→ **Exercise directions**: Among the lines of data below, reproduce only those from the one with "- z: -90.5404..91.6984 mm" through the one with "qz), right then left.", exactly as they stand, both ends included.

→ **Material for this exercise**:
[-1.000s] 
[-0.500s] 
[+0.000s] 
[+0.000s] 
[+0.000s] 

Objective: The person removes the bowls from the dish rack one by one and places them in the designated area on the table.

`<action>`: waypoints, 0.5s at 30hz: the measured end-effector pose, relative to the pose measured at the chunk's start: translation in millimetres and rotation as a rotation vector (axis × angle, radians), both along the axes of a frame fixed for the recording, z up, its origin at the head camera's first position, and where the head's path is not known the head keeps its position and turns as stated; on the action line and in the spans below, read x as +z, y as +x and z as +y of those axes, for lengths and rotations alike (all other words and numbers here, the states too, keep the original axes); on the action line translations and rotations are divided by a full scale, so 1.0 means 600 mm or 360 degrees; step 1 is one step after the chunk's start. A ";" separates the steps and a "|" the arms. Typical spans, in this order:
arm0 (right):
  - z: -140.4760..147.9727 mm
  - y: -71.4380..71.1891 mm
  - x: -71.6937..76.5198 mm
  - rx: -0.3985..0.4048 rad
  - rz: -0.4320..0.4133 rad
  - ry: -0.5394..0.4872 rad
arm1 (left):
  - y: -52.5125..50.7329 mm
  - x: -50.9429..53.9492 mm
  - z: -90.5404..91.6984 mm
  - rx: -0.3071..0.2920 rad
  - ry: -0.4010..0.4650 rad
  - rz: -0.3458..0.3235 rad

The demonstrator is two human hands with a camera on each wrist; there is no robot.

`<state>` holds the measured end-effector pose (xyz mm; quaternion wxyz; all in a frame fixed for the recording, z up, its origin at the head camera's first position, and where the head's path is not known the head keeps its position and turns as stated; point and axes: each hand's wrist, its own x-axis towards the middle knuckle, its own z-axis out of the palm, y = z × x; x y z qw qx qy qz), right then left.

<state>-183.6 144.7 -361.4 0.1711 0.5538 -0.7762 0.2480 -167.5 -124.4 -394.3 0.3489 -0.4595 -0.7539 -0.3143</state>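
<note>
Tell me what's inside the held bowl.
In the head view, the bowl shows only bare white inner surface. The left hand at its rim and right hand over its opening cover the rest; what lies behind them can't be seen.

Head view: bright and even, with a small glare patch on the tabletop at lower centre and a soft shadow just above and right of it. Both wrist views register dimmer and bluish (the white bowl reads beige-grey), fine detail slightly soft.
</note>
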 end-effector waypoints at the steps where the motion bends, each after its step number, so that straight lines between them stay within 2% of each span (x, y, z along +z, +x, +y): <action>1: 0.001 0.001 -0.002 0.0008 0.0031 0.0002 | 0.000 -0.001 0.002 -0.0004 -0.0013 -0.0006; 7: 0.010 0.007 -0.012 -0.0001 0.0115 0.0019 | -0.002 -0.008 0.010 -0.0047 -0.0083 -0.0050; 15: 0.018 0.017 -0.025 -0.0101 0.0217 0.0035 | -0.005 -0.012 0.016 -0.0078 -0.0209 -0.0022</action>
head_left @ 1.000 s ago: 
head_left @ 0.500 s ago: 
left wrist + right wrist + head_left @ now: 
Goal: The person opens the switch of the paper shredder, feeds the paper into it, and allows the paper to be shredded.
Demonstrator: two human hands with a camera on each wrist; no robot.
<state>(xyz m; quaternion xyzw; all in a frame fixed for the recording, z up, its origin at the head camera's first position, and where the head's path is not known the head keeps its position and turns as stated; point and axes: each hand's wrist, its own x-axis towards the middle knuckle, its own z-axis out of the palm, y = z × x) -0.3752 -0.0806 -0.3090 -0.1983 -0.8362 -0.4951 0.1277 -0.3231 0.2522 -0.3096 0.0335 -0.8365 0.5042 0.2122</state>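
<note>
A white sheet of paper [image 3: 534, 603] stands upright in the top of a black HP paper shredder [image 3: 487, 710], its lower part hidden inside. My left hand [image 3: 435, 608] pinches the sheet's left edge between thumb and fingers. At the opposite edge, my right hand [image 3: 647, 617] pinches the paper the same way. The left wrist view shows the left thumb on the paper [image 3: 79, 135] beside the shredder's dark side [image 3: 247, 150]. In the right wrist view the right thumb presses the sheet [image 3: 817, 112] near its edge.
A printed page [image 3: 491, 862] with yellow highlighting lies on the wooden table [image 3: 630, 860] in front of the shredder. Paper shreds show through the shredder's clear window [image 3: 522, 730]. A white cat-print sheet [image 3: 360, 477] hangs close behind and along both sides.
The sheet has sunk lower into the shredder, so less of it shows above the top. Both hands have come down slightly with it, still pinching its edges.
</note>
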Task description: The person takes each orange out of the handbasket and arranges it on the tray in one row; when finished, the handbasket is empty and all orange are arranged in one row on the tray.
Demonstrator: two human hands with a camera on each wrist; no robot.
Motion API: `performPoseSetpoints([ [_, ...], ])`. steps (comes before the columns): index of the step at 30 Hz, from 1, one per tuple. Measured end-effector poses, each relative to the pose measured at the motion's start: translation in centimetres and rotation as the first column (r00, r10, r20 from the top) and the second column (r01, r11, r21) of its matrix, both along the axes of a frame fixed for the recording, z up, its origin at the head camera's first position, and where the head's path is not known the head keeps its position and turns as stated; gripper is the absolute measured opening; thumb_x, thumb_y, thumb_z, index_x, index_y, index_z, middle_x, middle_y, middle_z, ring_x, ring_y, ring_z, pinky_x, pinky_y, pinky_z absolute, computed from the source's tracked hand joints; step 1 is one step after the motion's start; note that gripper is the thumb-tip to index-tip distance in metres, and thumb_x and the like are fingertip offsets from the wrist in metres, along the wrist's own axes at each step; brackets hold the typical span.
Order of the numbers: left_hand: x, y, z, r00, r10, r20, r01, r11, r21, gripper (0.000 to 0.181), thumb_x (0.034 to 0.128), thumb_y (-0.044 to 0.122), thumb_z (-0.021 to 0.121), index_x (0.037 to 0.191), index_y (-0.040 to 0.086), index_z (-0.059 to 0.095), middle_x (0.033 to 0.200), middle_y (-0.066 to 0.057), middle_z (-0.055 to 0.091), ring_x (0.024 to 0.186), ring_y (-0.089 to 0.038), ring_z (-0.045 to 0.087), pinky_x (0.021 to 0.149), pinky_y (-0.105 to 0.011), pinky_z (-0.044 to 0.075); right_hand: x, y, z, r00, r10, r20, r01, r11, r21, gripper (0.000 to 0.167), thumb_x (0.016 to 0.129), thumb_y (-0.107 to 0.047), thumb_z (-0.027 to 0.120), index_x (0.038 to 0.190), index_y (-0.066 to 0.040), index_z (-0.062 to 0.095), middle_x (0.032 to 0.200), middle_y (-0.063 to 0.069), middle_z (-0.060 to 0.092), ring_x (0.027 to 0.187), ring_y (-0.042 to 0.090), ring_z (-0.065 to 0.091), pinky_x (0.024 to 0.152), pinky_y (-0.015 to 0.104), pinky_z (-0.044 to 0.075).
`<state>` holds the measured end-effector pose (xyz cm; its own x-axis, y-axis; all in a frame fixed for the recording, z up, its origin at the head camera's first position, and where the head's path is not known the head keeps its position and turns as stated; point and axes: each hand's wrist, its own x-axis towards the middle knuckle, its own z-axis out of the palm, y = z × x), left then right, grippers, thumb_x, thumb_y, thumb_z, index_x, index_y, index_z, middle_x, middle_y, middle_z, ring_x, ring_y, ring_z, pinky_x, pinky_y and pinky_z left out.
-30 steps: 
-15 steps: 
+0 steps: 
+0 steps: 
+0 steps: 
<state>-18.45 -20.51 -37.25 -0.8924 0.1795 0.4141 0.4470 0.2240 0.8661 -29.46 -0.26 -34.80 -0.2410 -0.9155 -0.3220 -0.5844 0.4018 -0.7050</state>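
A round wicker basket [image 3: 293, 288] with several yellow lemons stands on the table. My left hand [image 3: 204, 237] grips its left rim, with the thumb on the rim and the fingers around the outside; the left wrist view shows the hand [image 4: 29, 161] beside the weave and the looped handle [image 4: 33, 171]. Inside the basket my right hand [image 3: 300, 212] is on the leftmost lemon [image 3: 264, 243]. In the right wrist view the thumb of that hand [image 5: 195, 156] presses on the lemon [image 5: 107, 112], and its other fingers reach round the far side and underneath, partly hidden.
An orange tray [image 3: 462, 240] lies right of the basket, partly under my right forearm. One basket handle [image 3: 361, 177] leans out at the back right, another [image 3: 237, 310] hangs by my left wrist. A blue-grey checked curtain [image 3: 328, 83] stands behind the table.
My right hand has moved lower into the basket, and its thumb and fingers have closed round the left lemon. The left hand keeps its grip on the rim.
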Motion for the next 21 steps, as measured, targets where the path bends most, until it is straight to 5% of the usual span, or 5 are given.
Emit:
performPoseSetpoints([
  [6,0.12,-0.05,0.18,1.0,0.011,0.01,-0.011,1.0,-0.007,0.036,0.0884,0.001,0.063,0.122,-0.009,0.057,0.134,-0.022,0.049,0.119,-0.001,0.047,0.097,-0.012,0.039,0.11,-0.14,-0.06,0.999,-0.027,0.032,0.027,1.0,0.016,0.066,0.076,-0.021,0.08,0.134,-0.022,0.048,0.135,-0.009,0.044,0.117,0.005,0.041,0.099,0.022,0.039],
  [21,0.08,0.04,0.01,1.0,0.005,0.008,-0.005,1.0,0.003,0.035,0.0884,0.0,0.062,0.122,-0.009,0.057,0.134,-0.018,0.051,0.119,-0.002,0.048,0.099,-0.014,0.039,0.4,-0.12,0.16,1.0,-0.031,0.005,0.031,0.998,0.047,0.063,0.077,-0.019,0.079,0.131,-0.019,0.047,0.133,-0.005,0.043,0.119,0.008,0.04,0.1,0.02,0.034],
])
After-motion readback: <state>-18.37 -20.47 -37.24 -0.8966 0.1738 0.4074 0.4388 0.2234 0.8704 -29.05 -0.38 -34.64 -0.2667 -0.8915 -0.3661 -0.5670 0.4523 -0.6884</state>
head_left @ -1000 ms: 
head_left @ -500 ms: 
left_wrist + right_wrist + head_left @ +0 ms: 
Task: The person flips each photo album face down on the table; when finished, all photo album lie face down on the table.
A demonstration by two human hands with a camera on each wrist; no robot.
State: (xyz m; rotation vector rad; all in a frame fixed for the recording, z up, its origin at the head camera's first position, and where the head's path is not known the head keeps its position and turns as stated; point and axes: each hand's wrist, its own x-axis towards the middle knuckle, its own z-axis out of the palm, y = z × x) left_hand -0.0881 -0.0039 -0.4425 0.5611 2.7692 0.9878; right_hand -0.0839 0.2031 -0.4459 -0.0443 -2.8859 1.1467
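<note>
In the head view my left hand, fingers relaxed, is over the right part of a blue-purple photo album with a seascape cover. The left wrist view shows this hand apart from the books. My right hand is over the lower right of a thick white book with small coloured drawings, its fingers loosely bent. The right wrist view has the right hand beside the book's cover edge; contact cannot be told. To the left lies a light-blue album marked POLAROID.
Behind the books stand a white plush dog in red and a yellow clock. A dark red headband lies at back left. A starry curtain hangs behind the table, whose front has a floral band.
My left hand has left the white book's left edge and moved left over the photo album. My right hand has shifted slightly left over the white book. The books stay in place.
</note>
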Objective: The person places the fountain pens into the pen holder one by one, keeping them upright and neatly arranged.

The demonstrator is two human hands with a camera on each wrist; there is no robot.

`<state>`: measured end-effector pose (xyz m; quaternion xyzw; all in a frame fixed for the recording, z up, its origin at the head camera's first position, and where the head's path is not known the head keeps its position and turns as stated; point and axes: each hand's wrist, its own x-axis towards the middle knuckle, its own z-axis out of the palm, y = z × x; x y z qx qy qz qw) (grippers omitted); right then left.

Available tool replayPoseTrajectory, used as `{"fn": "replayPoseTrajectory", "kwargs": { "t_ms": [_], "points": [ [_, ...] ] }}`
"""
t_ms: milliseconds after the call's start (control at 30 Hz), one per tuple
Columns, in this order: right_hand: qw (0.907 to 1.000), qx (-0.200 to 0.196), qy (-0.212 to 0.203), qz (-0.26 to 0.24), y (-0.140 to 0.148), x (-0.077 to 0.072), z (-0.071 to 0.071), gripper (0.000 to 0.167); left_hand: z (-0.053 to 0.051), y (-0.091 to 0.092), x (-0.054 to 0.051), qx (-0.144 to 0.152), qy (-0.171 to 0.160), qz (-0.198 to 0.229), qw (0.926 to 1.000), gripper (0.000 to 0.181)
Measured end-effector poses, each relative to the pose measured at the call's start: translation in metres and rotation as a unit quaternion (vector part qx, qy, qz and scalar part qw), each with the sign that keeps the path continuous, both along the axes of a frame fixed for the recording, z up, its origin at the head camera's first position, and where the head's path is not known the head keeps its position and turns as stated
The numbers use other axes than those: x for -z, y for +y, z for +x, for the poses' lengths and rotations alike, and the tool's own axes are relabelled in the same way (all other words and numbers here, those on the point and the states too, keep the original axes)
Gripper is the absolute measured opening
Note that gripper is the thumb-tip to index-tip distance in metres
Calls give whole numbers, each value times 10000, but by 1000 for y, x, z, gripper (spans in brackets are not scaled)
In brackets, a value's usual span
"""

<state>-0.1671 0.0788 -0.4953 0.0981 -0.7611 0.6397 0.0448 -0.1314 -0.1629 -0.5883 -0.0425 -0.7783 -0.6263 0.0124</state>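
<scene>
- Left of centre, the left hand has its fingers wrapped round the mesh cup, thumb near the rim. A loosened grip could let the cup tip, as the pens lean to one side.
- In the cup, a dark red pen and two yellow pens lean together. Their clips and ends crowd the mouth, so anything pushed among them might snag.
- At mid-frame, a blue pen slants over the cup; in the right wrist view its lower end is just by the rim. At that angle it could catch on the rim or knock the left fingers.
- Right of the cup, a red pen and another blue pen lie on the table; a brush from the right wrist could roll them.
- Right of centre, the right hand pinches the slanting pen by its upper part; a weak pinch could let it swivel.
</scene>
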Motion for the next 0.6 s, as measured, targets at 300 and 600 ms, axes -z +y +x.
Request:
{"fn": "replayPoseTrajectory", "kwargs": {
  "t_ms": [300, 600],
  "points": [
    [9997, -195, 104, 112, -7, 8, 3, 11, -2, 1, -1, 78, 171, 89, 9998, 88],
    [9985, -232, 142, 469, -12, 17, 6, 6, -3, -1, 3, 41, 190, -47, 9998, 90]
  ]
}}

→ **Written solution**:
  - z: -90.5404..91.6984 mm
  - rx: -0.3071..0.2920 rad
  - ry: -0.4010..0.4650 rad
  - rz: -0.3458..0.3235 rad

The demonstrator is two human hands with a camera on each wrist; there is no robot.

`<state>` holds the measured end-effector pose (xyz mm; quaternion wxyz; all in a frame fixed for the recording, z up, its origin at the head camera's first position, and where the head's path is not known the head keeps its position and turns as stated; point and axes: each hand's wrist, its own x-axis towards the middle knuckle, its own z-axis out of the palm, y = z × x; x y z qw qx qy qz), right then left.

That completes the answer to the exercise.